▶ **About this task**:
If a line in the records below contains the word "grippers", copy it.

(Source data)

____________________

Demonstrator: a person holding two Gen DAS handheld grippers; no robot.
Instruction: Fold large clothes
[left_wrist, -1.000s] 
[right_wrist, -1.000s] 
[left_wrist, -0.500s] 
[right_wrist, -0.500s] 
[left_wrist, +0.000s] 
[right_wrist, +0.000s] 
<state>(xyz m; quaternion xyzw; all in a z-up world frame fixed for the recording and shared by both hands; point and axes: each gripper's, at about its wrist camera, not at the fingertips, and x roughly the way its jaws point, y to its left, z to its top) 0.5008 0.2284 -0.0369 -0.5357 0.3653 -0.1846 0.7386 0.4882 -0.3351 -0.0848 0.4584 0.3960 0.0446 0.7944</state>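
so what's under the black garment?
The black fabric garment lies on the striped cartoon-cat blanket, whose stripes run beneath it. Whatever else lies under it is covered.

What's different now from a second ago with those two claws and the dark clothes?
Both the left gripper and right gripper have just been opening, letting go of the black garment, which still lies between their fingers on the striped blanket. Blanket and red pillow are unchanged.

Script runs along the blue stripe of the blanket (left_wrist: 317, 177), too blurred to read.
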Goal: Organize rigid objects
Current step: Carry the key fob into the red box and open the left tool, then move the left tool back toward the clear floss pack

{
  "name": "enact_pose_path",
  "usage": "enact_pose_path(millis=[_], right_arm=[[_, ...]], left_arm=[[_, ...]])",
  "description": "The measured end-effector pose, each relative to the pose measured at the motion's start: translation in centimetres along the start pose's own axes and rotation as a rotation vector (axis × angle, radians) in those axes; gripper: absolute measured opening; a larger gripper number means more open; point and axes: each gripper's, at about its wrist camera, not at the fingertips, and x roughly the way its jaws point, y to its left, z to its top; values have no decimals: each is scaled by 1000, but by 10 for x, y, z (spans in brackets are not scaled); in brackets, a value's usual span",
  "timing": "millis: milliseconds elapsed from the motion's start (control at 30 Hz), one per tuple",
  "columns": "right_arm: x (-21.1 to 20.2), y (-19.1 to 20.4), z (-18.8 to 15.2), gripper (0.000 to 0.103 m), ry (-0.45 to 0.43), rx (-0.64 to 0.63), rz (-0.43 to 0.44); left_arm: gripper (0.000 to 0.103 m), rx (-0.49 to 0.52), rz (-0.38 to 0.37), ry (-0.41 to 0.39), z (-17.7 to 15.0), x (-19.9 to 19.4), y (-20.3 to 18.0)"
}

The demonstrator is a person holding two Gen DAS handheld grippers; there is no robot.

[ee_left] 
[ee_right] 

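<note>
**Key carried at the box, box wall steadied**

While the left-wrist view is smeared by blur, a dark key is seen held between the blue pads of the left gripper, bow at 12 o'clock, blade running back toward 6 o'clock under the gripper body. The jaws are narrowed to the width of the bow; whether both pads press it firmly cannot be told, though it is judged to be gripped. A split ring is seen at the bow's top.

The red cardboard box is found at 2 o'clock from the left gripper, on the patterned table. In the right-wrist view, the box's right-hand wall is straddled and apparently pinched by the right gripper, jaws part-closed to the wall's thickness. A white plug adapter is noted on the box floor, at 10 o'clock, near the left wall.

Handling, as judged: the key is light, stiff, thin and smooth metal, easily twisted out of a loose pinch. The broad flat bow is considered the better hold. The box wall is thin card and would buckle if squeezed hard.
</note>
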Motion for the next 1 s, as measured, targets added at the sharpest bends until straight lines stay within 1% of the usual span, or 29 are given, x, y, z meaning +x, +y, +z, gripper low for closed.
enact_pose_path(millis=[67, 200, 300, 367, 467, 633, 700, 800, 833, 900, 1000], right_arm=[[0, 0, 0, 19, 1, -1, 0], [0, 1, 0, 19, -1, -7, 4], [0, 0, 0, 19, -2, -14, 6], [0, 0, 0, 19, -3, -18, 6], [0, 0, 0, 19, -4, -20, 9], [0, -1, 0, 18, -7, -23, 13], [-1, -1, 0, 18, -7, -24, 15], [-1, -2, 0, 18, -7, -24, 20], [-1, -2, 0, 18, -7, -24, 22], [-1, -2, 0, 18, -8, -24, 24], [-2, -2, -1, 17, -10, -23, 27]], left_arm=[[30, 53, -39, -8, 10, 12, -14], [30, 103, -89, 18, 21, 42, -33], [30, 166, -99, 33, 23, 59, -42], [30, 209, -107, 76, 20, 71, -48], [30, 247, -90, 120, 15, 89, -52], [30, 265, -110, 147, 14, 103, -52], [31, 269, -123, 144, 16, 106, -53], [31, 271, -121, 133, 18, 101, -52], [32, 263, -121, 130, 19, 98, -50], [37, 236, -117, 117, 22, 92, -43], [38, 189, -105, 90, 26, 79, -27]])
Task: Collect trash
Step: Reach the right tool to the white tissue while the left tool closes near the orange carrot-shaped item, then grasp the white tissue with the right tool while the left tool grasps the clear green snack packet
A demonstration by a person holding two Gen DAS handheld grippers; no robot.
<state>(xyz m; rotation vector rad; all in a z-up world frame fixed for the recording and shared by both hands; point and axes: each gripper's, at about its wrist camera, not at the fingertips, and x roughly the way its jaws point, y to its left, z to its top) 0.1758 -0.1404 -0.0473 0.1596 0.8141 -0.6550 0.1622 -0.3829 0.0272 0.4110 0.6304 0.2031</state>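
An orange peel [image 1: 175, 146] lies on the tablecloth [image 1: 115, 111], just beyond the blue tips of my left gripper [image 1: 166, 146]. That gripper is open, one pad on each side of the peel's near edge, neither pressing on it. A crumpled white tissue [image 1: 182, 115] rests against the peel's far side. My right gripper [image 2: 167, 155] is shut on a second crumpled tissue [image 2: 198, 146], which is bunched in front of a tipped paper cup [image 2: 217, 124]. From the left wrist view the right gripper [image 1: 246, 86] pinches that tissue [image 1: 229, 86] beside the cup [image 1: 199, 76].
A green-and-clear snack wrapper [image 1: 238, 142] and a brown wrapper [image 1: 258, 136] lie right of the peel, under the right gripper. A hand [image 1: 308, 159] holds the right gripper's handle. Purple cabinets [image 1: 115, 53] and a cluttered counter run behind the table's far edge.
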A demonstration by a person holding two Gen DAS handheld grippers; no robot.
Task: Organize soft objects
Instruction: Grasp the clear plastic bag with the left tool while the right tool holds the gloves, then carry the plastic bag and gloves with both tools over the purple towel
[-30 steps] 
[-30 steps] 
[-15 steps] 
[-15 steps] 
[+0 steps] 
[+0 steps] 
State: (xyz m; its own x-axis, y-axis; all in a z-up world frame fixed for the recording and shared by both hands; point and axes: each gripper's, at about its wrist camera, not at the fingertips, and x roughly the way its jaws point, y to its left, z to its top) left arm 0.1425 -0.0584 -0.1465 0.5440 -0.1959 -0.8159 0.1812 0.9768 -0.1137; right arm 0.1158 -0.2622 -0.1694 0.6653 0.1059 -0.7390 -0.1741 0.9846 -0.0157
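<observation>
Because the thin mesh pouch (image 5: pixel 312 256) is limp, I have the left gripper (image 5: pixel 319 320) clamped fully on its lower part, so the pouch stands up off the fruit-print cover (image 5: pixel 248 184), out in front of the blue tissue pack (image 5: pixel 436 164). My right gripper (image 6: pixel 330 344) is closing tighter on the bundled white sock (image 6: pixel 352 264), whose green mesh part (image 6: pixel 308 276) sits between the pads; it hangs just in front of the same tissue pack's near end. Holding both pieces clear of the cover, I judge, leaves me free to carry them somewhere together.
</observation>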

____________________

▶ **Answer to the exercise**:
Demonstrator: a person holding two Gen DAS handheld grippers; no robot.
The demonstrator is a person holding two Gen DAS handheld grippers; there is no robot.
A demonstration by a person holding two Gen DAS handheld grippers; no robot.
A demonstration by a person holding two Gen DAS handheld grippers; no robot.

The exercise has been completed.